First, let’s re-shape the exampleData set to how data might be stored from a factorial design. Let there be two IVs, each with two levels:
The taskSequence factor is coding whether the task has Switched or Repeated from the task on the previous trial (as before). The reward factor is coding whether the participant was presented with a reward or not on the current trial (presented randomly). Let’s reshape our data frame to match this fictitious experimental scenario:
# get the example data that ships with trimr
data(exampleData)
# pass it to a new variable
newData <- exampleData
# add a column called "taskSequence" that logs whether the current task was a
# repetition or a switch trial (which is currently coded in the "condition")
# column
newData$taskSequence <- newData$condition
# add a column called "reward" that logs whether the participant received a
# reward or not. Fill it with random entries, just for example. This uses R's
# "sample" function
newData$reward <- sample(c("Reward", "NoReward"), nrow(newData),
replace = TRUE)
# delete the "condition" column
newData <- subset(newData, select = -condition)

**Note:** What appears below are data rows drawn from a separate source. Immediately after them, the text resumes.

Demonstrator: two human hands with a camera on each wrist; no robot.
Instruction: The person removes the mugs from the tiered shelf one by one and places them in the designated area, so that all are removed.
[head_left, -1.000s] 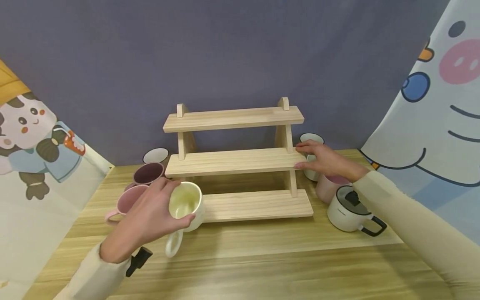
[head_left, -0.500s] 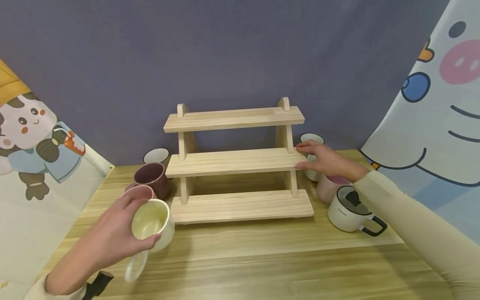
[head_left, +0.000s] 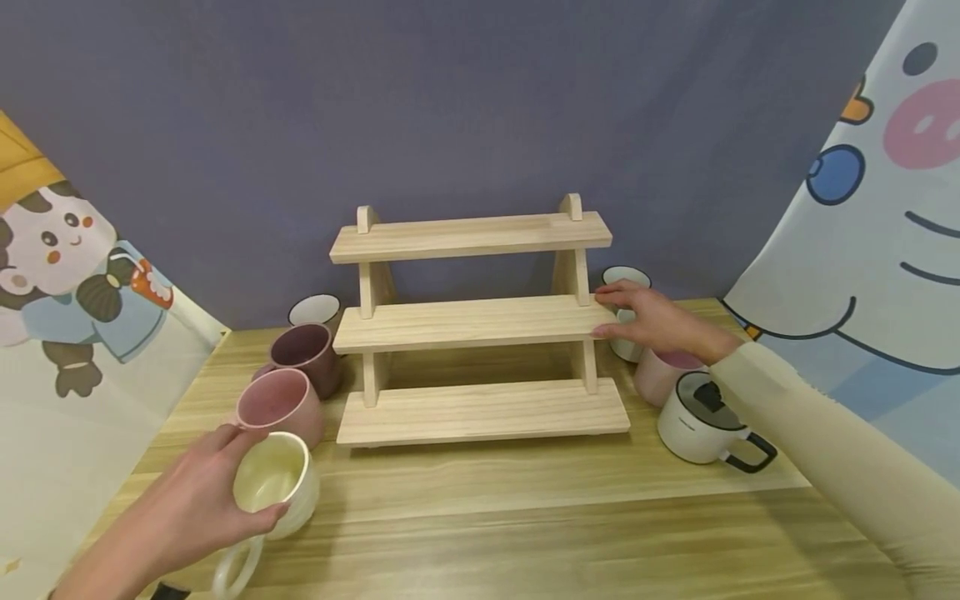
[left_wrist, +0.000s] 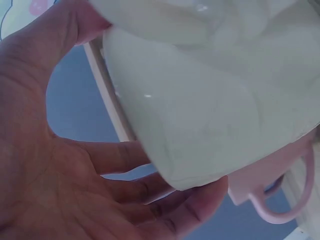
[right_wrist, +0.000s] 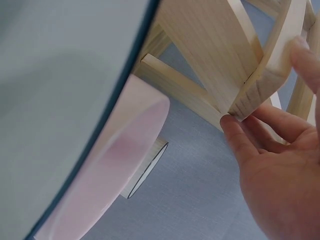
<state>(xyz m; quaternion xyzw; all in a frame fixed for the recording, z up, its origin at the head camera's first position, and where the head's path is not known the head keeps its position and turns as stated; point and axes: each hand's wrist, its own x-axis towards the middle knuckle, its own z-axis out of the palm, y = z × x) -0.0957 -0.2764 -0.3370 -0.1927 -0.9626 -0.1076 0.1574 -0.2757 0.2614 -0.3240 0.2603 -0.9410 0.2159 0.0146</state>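
Observation:
My left hand (head_left: 193, 507) holds a cream mug (head_left: 302, 502) between thumb and fingers, at the front left of the table. The mug's mouth faces up and its handle points toward me; whether its base touches the table I cannot tell. In the left wrist view the cream mug (left_wrist: 195, 110) fills most of the frame, with the fingers along its side. Just behind it stands a pink mug (head_left: 306, 415). My right hand (head_left: 647, 321) grips the right end of the middle board of a three-tier wooden rack (head_left: 472, 323), thumb in front, as the right wrist view also shows.
A plum mug (head_left: 322, 367) and a white-lined mug (head_left: 315, 310) stand left of the rack. On its right are a lidded white mug (head_left: 690, 433), a pale pink mug (head_left: 654, 379) and white mugs (head_left: 626, 275) partly behind my hand. A grey cloth hangs behind.
My left hand has carried the cream mug left and toward me, away from the rack's bottom board, uncovering the pink mug. My right hand keeps its grip on the rack.

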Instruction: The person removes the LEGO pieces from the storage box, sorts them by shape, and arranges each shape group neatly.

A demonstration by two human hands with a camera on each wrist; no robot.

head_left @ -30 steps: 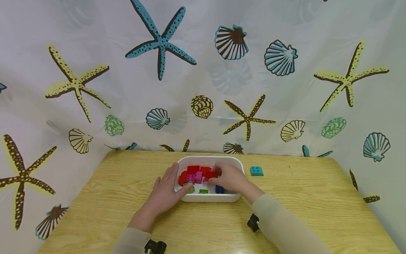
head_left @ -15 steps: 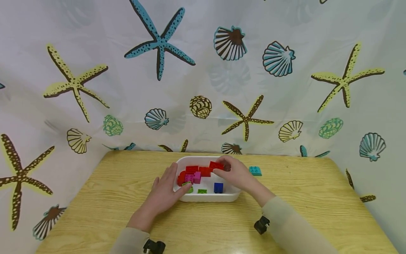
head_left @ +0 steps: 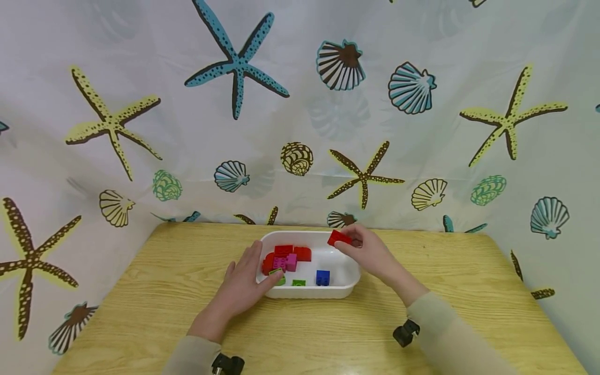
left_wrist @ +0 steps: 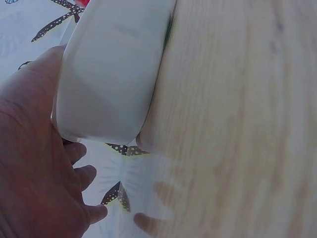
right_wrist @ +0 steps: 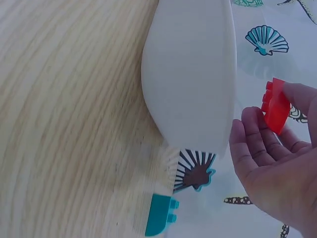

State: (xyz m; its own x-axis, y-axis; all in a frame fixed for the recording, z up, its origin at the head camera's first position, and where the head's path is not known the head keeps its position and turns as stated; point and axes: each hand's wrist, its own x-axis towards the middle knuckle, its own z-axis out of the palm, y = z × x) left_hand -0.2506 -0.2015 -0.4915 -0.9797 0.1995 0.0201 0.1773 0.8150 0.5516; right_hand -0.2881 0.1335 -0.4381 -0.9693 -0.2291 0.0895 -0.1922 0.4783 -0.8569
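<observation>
Hands apart, one per end of white bin point(head_left: 309, 292). Red brick point(head_left: 338, 238) pinched in right hand point(head_left: 372, 254), raised at bin's far right corner, well apart from left hand point(head_left: 241, 285). Left lies along bin's left end, fingers extended, thumb over rim. Blue brick point(head_left: 323, 277) inside bin, near side, right of centre.

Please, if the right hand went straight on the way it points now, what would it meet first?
Probably the patterned cloth behind the table. The right hand, holding a red brick, looks higher than the white tray, though depth is unclear.
</observation>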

# now let's look at our new data
head(newData)
## participant rt accuracy taskSequence reward
## 1 1 1660 1 Switch Reward
## 2 1 913 1 Switch NoReward
## 3 1 2312 1 Repeat NoReward
## 4 1 754 1 Repeat NoReward
## 5 1 3394 1 Switch NoReward
## 6 1 930 1 Repeat Reward
This now looks how data typically comes in from a factorial design. Now, to get trimr to work on this, we need to create a new column called “condition”, and to place in this column the levels of all factors in the design. For example, if the first trial in our newData has taskSequence = Switch and reward = NoReward, we would like our condition entry for this trial to read “Switch_NoReward”. This is simple to do using R’s “paste” function. (Note that this code can be adapted to deal with any number of factors.)
# add a new column called "condition", and fill it with information from both
# columns that code for our factors
newData$condition <- paste(newData$taskSequence, "_", newData$reward, sep = "")
# let's again look at the data
head(newData)
## participant rt accuracy taskSequence reward condition
## 1 1 1660 1 Switch Reward Switch_Reward
## 2 1 913 1 Switch NoReward Switch_NoReward
## 3 1 2312 1 Repeat NoReward Repeat_NoReward
## 4 1 754 1 Repeat NoReward Repeat_NoReward
## 5 1 3394 1 Switch NoReward Switch_NoReward
## 6 1 930 1 Repeat Reward Repeat_Reward
Now we can pass this data frame to trimr, and it will work perfectly.
# trim the data
trimmedData <- sdTrim(newData, minRT = 150, sd = 2.5)
# check it worked
head(trimmedData)
## participant Switch_Reward Switch_NoReward Repeat_NoReward Repeat_Reward
## 1 1 1084.229 1019.515 742.565 734.830
## 2 2 1115.950 1119.172 1028.729 1016.534
## 3 3 1047.910 985.953 822.183 770.829
## 4 4 1068.477 1101.639 762.881 893.101
## 5 5 1164.941 1165.910 916.508 879.602
## 6 6 1375.351 1490.292 1142.202 1111.758
Van Selst, M. & Jolicoeur, P. (1994). A solution to the effect of sample size on outlier elimination. Quarterly Journal of Experimental Psychology, 47 (A), 631–650.